With the highest and lowest PTCG values, doubly strengthened effects from ENSO and the MJO on TC genesis productivity are examined via a comparison between the EN-aM and LN-iM phases. Their composite PTCG patterns exhibit an elongated pattern across the tropical WNP in the EN-aM phases (Fig. 4a), but a confined pattern in the western WNP in the LN-iM phases (Fig. 4b). The above zonal contrasts resemble those between El Niño and La Niña in Fig. 2, rather than between the active and inactive MJO phases in Fig. 3. This pattern contrast reveals that ENSO seems to have more influence on PTCG patterns than the MJO in the combined phases.
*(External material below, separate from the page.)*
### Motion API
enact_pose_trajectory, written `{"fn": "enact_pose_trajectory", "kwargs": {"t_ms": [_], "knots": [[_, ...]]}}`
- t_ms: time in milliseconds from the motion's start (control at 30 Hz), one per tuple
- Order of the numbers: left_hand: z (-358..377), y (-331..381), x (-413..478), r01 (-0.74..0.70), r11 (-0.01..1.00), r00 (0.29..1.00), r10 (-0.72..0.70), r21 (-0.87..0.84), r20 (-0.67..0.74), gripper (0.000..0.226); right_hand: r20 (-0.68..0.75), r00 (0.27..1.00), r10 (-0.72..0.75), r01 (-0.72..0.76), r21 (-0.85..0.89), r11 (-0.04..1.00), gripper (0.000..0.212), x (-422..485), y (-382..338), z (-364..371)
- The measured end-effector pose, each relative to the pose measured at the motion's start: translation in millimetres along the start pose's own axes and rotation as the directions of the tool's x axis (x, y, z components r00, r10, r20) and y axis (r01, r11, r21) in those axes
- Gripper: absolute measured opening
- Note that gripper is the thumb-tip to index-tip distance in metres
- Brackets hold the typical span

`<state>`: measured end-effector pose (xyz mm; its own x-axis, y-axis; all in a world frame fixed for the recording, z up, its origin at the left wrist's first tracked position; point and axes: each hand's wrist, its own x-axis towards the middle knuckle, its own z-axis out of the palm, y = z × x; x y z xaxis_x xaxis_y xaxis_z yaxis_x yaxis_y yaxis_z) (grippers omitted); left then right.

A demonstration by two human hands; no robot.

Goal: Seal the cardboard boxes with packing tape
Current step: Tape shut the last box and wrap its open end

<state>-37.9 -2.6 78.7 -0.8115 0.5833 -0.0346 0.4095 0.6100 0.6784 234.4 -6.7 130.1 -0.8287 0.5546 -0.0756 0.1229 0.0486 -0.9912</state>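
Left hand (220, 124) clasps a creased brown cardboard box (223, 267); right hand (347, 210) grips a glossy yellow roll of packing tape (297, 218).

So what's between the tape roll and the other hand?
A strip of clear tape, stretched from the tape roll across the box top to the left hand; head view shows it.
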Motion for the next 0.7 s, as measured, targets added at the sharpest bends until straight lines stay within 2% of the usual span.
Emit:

Composite differences of VOR850 and V850 for the EN-aM and LN-iM phases (EN-aM–LN-iM) (Fig. 4c) possess a cyclonic shear overlapping elongated positive VOR850 anomalies extending from the SCS eastward up to 180°, similar to the composite difference patterns of ENSO in Fig. 2c. In this eastward-extending region east of 150°E, there are positive difference anomalies of RH700 (Fig. 4d) to the south of 15°N that accompany negative VWS anomalies (Fig. 4e). The above differences of RH700 and VWS between the EN-aM and LN-iM phases resemble the differences between El Niño and La Niña years (see Figs. 2d and 2e), but are evidently different from the differences between the active and inactive MJO phases (see Figs. 3d and 3e). In the region west of 150°E, RH700 difference anomalies shows positive patterns to provide favorable conditions for TC genesis productivity, while positive VWS anomalies provide negative effects for genesis productivity. The above difference analyses of PTCG and environmental variables reveal that VOR850 and RH700 provide positive contributions to modulate PTCG in the WNP during the combined ENSO–MJO phases. Moreover, ENSO plays a more important role than the MJO in the modulation processes of the combined phases.

Fig. 4.
Fig. 4.

Composite PTCG patterns for (a) El Niño–active MJO phases and (b) La Niña–inactive MJO phases. Composite differences (EN-aM–LN-iM) of (c) 850-hPa relative vorticity and flow, (d) 700-hPa relative humidity, and (e) vertical wind shear of total winds. Units are s⁻1 in (c), % in (d), and m s⁻1 in (e).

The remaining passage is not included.